Of course, some of this contradiction can be explained in terms of normal political wrangling. As Otto Von Bismarck might have pointed out, politics is the art of the possible even among the principled. Pro-life state politicians cannot enact law unilaterally; they must compromise with the pro-abortion side. Moreover, even states that might otherwise outlaw abortion must contend with the federal government’s unconstitutional Roe v. Wade decision. The result of this political tug-of-war can be the kind morally dissonant policy I outlined above.
Yet there is something deeper here as well: There are those who have the compromise and contradiction within their own minds. They will adamantly defend a woman’s “right” to abortion; they also will support fetal homicide prosecutions. It never seems to occur to them that if an unborn baby really is a person, a woman can have no “right” to murder him; and if an assailant has simply caused the loss of an “unviable tissue mass,” the most he can be charged with is vandalism.

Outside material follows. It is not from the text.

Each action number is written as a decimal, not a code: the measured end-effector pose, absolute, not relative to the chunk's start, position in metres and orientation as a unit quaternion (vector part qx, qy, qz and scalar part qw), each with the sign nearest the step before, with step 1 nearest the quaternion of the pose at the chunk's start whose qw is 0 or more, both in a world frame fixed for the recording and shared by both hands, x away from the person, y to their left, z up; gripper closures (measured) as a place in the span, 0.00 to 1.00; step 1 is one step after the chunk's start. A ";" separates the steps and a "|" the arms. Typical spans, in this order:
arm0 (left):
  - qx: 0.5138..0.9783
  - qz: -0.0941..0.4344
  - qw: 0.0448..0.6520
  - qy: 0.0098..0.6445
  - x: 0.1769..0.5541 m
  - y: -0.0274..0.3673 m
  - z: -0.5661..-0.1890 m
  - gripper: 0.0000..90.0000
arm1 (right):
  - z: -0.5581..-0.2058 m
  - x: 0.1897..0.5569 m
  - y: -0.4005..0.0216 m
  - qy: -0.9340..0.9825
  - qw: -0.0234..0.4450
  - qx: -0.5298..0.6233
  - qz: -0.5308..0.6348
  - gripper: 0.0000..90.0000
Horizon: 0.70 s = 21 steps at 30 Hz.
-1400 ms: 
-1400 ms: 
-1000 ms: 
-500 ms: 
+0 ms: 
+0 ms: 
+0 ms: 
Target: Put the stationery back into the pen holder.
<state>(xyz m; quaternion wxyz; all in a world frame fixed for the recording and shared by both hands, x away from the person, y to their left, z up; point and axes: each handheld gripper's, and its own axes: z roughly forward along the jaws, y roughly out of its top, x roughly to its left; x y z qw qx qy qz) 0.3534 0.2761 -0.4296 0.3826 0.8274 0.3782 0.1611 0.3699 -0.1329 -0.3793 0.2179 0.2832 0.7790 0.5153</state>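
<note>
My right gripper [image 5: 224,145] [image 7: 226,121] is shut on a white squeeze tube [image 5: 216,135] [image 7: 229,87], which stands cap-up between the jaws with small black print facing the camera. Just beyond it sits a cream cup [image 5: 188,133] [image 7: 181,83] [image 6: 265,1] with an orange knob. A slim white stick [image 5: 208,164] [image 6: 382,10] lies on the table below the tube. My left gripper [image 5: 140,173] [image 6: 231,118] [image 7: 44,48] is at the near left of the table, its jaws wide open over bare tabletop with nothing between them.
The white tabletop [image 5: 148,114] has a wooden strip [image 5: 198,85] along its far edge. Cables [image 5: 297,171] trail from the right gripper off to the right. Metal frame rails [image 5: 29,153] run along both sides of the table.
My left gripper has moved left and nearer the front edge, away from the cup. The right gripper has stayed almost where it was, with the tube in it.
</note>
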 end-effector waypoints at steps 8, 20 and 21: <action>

How can people descend into such contradiction? I believe the answer lies in the relativism of our age. When we believe in Moral Truth, we use it as our yardstick when making moral decisions. But what happens when we’re blind to Truth? Well, then we only have one thing left to use as that measure: emotion. Then, when feeling (misguided) compassion for pregnant women or a desire for convenience, we feel the baby is just a few pounds of flesh. But when feeling enraged at an attacker who has caused miscarriage, we want a pound of flesh.
This is why relativism leads to the death of reason. If there is no Truth, there are no answers to be found and then nothing to “reason out.” There then is only what feels right. Unfortunately, what feels right and what is right are often two very different things.